YOUR TASK:
Your answer should reproduce every line of the material in which the word "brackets" occurs.

SOURCE MATERIAL:

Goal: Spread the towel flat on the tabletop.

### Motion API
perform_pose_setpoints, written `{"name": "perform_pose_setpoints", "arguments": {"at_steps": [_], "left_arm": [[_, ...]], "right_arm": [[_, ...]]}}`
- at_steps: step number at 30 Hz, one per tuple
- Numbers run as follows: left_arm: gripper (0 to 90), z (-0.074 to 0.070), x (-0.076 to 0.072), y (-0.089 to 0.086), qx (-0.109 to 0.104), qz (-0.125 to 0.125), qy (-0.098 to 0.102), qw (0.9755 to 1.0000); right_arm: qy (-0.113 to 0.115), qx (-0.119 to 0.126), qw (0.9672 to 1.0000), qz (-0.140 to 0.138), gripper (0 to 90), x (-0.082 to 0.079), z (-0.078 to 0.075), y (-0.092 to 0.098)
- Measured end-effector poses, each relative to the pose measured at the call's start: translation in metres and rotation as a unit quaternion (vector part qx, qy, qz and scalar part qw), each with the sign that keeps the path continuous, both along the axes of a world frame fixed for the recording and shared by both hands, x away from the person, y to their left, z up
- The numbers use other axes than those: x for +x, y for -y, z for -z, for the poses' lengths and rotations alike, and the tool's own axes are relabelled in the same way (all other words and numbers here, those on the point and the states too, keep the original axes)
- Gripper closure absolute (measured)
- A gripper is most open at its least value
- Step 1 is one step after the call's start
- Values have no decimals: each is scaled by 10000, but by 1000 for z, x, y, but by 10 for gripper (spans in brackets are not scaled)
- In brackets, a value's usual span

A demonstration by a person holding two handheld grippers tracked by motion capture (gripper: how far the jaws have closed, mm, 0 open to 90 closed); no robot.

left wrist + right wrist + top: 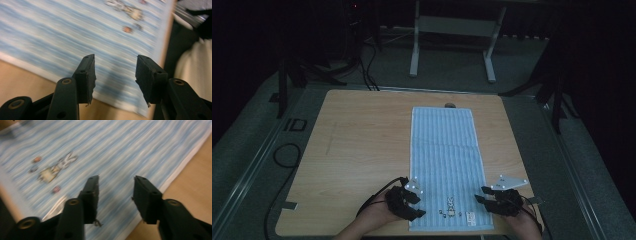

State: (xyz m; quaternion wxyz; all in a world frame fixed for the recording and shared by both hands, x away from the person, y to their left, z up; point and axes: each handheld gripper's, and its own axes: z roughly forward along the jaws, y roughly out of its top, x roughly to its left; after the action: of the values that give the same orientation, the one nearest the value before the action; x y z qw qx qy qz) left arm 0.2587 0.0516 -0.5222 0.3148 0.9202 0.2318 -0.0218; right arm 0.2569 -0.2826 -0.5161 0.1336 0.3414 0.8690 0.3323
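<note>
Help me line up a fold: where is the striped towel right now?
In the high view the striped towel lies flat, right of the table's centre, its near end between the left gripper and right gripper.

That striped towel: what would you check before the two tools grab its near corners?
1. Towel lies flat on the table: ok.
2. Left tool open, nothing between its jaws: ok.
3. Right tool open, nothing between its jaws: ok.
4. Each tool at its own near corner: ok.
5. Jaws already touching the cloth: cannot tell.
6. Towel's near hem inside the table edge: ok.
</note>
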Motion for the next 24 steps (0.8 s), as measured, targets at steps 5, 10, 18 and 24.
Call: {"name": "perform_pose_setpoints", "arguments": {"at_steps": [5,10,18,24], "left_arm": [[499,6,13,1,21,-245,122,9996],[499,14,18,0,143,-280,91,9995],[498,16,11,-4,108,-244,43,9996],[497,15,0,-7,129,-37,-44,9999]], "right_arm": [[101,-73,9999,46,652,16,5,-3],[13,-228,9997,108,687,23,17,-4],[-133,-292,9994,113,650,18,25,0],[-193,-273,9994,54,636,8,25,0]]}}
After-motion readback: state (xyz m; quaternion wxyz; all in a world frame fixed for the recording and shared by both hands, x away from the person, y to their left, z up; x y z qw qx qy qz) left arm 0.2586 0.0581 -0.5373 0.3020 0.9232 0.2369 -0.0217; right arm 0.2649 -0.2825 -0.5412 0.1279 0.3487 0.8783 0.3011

REPLY TO THE EXERCISE:
- Values have no decimals: each is scaled by 10000, but by 1000 for z, x, y, but by 10 for gripper (spans in brackets are not scaled)
- In brackets, a value's usual span

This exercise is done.